Keywords

1 Introduction

Data Warehouse is a collection of subject-oriented, time variant, integrated, non-volatile data which facilitates the management for making a knowledgeable decision (Inmon 1991). It needs special task of extracting, transforming and load procedures on historical data to help decision makers to improve their business process (Becker et al. 2008). Its global reach and web accessibility has made confidentiality as one of the major issue (Dhillon 2000). To deal with confidentiality and authentication, user credentials such as username, password, etc. are being used over the time. Once the users authenticate themselves by providing essential security information Audit Rules (AR) (Belén et al. 2012) are used to provide enhanced security features.

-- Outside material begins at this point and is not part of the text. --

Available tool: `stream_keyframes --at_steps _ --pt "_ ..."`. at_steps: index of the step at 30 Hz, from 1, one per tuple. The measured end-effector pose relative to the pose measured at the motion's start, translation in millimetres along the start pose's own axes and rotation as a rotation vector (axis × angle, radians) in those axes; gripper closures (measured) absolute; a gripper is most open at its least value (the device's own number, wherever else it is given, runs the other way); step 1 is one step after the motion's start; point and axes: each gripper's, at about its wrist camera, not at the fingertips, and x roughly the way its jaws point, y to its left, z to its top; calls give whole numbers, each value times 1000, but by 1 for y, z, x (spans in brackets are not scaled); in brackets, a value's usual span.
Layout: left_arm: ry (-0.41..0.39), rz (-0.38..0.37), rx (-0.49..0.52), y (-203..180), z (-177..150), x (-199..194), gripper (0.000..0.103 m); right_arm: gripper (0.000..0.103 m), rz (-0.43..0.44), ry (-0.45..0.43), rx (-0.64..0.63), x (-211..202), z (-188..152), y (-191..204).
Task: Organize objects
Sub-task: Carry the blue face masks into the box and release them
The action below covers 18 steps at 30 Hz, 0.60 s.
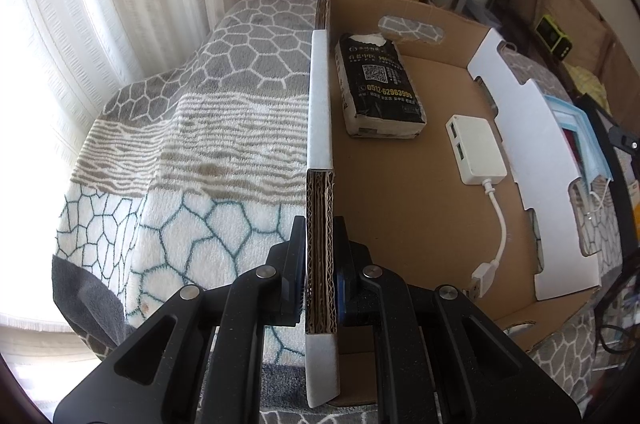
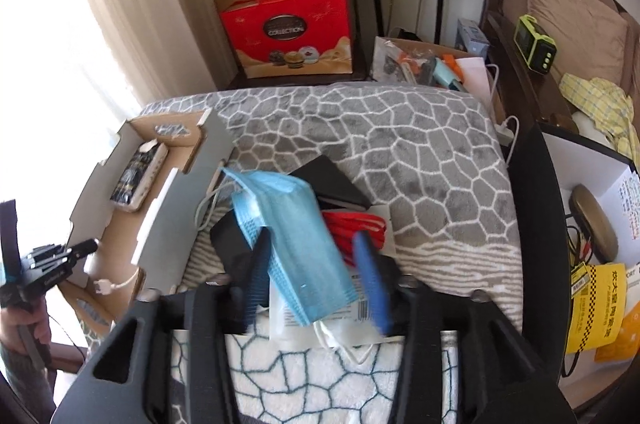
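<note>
Patterned blanket (image 2: pixel 420 151) (curtained window (image 1: pixel 100 3) alongside)

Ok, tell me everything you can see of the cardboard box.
The cardboard box is a shallow open tray of brown corrugated board with white outer faces, notched side walls and an oval handle cutout in its far wall. It sits on the patterned blanket. The left gripper is shut on its near wall. Inside lie a black tissue pack and a white USB hub with its cable.
</note>
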Motion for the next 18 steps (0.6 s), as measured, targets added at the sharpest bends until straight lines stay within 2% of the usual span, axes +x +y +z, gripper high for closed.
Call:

It prevents misuse of authorization by logging the frustrated attempts over several multidimensional elements. But these audit logs are only used to identify the attacker who has tried to exploit the system by attempting to access the elements for which the user in not authorized. Here our intention is to develop extra security level for those cases, where the user is accessing its authorized areas but it is deviating from the user access pattern which has been developed over the period of time. It prevents the unauthorized access for most of the DW elements, even though the security parameters such as username, password for accessing the system stands compromised.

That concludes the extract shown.